> _EXERCISE PROMPT_:
Look through the data that follows and copy each line with the string "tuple".

> _DATASET RECORDS_:
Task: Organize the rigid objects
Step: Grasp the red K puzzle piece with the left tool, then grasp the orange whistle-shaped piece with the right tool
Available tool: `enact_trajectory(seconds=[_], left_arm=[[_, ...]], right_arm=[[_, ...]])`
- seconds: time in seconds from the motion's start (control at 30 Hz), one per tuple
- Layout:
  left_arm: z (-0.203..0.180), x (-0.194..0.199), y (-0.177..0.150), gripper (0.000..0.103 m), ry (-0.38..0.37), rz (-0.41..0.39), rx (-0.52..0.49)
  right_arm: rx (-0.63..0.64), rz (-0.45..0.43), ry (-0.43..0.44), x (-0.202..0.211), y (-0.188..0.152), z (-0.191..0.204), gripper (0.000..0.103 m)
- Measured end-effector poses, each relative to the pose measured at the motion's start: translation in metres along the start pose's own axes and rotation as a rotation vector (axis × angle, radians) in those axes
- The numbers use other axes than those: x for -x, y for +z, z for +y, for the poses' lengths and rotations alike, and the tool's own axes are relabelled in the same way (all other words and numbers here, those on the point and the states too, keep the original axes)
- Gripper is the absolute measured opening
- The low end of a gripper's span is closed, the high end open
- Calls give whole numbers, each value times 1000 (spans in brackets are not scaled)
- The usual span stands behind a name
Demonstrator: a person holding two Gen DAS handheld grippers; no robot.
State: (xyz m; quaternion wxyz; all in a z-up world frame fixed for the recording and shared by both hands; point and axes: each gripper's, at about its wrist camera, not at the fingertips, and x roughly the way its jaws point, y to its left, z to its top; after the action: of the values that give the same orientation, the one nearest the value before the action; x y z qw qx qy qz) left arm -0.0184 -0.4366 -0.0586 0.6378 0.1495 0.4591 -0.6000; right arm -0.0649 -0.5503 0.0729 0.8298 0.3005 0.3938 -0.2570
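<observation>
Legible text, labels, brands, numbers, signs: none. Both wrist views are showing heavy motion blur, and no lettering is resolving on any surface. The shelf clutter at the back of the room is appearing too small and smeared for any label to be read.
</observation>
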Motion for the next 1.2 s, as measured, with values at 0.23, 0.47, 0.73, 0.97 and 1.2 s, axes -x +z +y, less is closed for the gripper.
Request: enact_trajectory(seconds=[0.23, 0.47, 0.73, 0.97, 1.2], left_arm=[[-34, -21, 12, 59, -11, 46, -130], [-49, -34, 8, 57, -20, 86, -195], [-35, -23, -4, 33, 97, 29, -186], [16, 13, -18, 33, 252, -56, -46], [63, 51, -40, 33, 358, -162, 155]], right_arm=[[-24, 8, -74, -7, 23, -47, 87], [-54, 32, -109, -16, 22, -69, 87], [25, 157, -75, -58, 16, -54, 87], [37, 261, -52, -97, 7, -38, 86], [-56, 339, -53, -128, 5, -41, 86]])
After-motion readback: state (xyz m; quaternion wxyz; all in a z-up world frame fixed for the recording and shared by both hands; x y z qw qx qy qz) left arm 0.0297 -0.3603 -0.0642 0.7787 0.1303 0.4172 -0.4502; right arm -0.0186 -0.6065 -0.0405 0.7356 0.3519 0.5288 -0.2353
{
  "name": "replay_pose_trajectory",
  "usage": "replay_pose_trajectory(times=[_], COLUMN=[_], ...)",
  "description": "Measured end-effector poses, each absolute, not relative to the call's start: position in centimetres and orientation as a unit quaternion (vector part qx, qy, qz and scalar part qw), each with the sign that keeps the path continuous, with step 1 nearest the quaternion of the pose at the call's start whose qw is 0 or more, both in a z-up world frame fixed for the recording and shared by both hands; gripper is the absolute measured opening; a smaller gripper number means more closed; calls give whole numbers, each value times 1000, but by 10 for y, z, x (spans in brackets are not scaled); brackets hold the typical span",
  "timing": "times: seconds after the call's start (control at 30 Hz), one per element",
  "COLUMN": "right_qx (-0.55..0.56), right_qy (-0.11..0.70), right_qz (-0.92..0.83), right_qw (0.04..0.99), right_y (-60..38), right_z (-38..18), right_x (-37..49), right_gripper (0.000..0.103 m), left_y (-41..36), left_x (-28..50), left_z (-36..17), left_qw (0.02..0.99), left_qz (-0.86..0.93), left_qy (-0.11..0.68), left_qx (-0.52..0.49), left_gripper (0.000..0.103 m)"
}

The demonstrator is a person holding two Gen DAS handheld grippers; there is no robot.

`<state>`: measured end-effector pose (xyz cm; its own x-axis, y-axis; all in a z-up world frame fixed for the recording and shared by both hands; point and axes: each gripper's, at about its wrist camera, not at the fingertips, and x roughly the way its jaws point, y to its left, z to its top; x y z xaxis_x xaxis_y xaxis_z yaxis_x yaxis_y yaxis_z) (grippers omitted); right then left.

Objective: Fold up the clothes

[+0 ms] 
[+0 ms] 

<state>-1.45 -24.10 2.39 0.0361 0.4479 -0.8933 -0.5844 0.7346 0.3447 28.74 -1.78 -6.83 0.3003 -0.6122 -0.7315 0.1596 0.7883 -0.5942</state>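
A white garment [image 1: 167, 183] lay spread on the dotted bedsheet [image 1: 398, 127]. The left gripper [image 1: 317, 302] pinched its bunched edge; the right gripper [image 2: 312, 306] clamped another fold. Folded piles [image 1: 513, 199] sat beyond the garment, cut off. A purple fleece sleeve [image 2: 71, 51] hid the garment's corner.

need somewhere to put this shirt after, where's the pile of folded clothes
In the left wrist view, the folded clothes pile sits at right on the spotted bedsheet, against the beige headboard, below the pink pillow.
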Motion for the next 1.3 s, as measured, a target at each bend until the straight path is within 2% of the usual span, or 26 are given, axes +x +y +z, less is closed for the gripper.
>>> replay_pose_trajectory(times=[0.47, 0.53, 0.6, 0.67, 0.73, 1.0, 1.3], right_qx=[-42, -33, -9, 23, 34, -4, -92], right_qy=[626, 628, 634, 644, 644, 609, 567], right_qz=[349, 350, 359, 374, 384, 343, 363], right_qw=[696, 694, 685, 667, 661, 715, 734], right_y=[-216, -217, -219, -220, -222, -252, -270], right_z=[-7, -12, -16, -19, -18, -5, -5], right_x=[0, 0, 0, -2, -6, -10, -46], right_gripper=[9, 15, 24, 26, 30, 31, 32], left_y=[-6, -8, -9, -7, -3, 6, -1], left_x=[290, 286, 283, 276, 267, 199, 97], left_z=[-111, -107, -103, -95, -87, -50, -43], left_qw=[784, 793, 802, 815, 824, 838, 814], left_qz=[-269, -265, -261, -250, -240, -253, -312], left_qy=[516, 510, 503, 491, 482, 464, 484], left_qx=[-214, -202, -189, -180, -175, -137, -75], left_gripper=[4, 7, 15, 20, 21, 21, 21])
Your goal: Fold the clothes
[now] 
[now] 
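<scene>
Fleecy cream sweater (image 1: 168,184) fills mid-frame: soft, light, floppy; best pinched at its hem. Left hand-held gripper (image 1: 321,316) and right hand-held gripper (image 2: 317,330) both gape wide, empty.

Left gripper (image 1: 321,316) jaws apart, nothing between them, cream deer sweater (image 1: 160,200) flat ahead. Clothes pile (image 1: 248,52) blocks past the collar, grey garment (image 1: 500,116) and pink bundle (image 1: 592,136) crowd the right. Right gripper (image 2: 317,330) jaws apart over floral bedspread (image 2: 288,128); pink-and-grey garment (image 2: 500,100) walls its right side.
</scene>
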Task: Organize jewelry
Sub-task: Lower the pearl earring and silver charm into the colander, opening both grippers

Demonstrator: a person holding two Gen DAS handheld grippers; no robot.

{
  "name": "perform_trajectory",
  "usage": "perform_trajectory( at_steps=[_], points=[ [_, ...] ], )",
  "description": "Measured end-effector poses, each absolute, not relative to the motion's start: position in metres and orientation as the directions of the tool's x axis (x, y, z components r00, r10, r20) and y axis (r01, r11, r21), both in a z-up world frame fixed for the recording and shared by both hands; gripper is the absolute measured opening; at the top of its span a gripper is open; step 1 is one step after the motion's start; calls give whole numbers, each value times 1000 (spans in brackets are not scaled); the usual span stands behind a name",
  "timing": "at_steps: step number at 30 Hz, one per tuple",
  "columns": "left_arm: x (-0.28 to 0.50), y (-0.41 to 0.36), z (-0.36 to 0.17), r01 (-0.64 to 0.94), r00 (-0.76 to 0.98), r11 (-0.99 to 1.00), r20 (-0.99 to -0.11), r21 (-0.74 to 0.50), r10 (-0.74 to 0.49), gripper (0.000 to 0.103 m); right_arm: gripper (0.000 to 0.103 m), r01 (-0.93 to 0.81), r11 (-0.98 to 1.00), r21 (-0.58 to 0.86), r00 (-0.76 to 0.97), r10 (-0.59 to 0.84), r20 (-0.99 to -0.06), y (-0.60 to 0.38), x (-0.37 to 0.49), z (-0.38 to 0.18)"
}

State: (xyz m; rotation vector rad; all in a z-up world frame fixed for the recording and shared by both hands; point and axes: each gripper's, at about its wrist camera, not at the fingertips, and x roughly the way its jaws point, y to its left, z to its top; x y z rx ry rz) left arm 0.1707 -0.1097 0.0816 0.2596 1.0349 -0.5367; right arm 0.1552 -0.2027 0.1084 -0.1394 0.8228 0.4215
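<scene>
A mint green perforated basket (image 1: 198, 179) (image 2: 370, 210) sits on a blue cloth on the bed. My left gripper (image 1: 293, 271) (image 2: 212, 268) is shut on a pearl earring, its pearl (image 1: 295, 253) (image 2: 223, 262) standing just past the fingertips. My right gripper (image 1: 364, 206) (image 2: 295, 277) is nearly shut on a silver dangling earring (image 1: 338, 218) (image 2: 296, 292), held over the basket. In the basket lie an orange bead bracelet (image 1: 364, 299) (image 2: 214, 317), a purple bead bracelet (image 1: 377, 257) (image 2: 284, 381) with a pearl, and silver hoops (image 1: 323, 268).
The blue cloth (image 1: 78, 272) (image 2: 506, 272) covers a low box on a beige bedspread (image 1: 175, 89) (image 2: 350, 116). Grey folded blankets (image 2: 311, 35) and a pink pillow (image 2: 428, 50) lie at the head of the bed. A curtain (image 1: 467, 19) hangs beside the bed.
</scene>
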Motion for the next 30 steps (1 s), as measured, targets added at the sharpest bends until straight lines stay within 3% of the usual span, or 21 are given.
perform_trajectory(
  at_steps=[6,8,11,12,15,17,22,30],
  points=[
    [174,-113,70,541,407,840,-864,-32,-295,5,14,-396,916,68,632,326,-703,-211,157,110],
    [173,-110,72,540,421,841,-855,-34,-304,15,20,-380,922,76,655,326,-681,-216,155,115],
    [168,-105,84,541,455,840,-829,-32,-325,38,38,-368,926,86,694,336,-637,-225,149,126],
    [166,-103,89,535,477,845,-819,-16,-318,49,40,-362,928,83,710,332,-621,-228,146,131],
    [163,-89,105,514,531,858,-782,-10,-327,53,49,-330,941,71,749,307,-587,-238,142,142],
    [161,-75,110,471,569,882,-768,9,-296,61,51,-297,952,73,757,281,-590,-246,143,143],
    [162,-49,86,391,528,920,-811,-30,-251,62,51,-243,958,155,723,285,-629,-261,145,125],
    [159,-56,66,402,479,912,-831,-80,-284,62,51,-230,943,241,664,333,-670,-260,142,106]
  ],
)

> _TASK SOLUTION_:
- seconds: time in seconds from the motion's start (control at 30 Hz), one per tuple
  "timing": "at_steps: step number at 30 Hz, one per tuple",

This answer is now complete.